O AR
Meu cliente das quatro horas acabara de ligar avisando que não viria.
Mal havia ligado o som para relaxar quando a campainha soou.
-Será que voltou atrás? Pensei.
Fui atender ao interfone e a voz do porteiro avisou:
-Está aqui um jovem que pede licença para vê-la. Diz que um amigo a recomendou. Chama-se Ar. Posso mandar subir?
Mal acabei de desligar e a porta já ressoava um rápido Toc - Toc.
Pouco convencional este moço...
Não tive tempo de completar o pensamento, pois ele entrou ligeiro, leve e sorridente e foi falando:
-Não sei se é seu estilo, mas ouvi falar que há uns terapeutas Lacanianos que usam um tal de Tempo lógico e achei que poderia tomar um pouco do seu para conversarmos. É claro que, sem atrapalhar suas consultas! Não quero inter... Você gosta de Lacan?
-Caso seu próximo cliente esteja para chegar volto em outro dia, mas estava passando por aqui e... Como meu amigo Fogo disse que eu iria gostar de sua conversa... Bem, aqui estou! Muito prazer!
Eu ainda não tinha me recuperado da surpresa e ele ali estava, sedutor e cheio de leveza, como se conversasse com sua própria sombra enquanto pegava os objetos ao alcance, os examinava e, sentando no sofá, me olhava como se já fôssemos velhos conhecidos.
Como não parava de perguntar sem esperar resposta, aproveitei para olhá-lo com atenção, dando graças ao faltoso pela oportunidade que me propiciou de entrar em contato com aquela brisa em forma de gente. Ou seria uma ventania?
Seu corpo ágil como de um garoto e o rosto moleque não aparentavam qualquer idade.
Em poucos minutos...lá estava eu, informada das principais notícias do dia, coisa que minha rotina de trabalho não costumava favorecer.
Em certo momento parou e pareceu que me via pela primeira vez.
Seus movimentos serenaram e uma sutil elegância suavizou-lhe os traços.
Pareceu-me mais bonito e agradável quando sua conversa mudou de ritmo e de rumo.
Começou a perguntar-me sobre os livros em minha estante.
-Percebo que gosta de arte. Disse, pegando um volume sobre a obra de Magritte.
Por mais de meia hora dissertou sobre surrealismo sem deixar, entretanto, de ouvir minhas opiniões, que ponderava de modo gentil e interessante.
Notei que estava longe de se aprofundar em algum assunto pessoal quando levou a conversa para questões humanitárias e sociais.
Usava o pronome nós e parecia que neste “nós”, englobava a todos no planeta!
A partir daí brindou-me com as teorias mais fantásticas sobre as melhorias que a ciência traria ao mundo no próximo milênio, as viagens espaciais e os projetos de mapeamento dos genes Humanos.

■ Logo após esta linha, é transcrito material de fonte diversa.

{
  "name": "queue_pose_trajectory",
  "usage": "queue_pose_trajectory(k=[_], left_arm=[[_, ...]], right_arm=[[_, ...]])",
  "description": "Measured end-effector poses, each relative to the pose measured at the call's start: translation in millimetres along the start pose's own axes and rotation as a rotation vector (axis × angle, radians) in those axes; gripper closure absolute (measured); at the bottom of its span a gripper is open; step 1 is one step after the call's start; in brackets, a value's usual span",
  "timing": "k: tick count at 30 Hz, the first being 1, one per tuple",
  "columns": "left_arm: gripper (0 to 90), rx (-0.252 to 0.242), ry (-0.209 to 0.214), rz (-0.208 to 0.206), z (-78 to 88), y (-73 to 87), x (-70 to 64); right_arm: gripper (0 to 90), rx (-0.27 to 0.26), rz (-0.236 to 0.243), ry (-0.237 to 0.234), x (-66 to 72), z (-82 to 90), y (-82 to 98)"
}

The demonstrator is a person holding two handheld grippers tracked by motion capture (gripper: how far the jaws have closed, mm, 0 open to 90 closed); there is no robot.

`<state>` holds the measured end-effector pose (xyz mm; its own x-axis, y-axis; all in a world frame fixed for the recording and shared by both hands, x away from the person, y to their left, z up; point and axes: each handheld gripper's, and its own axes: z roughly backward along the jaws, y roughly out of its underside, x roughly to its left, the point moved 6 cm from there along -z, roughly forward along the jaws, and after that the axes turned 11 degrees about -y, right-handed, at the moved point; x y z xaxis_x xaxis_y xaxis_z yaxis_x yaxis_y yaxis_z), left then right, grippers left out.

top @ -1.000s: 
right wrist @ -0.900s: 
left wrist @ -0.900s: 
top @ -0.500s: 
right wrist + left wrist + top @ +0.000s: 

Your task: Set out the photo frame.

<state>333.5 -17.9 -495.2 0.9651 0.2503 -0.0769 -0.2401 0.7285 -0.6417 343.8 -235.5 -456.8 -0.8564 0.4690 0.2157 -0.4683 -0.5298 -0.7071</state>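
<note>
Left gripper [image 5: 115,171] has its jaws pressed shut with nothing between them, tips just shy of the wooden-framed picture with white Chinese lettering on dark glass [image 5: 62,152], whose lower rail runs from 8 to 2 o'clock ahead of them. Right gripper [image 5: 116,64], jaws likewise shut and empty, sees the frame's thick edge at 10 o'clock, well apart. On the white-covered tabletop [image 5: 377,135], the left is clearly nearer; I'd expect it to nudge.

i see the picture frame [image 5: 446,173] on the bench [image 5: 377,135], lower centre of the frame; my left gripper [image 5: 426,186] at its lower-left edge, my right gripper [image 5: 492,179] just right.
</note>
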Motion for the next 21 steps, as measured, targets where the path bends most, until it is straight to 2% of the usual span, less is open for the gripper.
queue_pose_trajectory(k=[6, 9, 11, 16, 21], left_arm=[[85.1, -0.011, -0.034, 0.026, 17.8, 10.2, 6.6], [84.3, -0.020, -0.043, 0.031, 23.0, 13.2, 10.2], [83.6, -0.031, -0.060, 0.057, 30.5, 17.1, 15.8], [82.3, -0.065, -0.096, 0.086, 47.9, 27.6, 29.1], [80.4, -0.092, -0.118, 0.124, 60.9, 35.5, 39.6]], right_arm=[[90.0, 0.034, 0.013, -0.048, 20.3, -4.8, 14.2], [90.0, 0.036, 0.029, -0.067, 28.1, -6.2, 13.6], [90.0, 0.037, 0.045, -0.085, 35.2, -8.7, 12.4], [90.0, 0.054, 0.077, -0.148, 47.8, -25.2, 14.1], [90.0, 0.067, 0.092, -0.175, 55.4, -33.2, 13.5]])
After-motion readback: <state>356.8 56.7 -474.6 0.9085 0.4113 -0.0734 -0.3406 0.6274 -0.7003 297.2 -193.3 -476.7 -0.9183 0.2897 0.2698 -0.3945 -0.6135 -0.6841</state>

Como o tempo não parecia ter limites para este jovem e a hora de meu próximo cliente estivesse próxima, resolvi interrompe-lo perguntando sobre seus amigos. Afinal, eu estava intrigada por saber algo mais pessoal sobre, em suas palavras, meu novo companheiro.
-Ah! O Fogo é meu melhor amigo! Às vezes diz que sou muito teórico, mas nos damos muito bem embora, em alguns momentos, eu o ache muito impulsivo. Ele me incentiva e eu o ajudo com meus contatos e conhecimentos.
-Já as irmãs, Terra e Água, você sabe... Gosto delas, mas...
Terra não me leva a sério. Vive querendo que eu prove a validade de minhas idéias e é muito lenta. Não consegue acompanhar meu raciocínio. No entanto, gosto quando digita os trabalhos que necessito apresentar e traz meu lanche quando me perco entre meus estudos.
-Água é muito linda e doce e me olha como se eu fosse um Deus, principalmente quando consigo dizer tudo aquilo que deseja e não consegue. Mas ela se preocupa em excesso e muitas vezes me atrapalha os movimentos... Não consegue sair daquela casca e, é tão intensa! Mas com ela sinto-me menos duro.
Dizendo isto, atendeu seu celular que tocava e, enquanto falava, acenou-me girando as mãos indicando que voltaria depois.
Saiu pela porta, piscou-me seu olho matreiro e, novamente sem me dar tempo, foi-se...
Em 15 de agosto de 2003 Angela Schnoor.
Para Alberto, companheiro fiel de toda uma longa vida.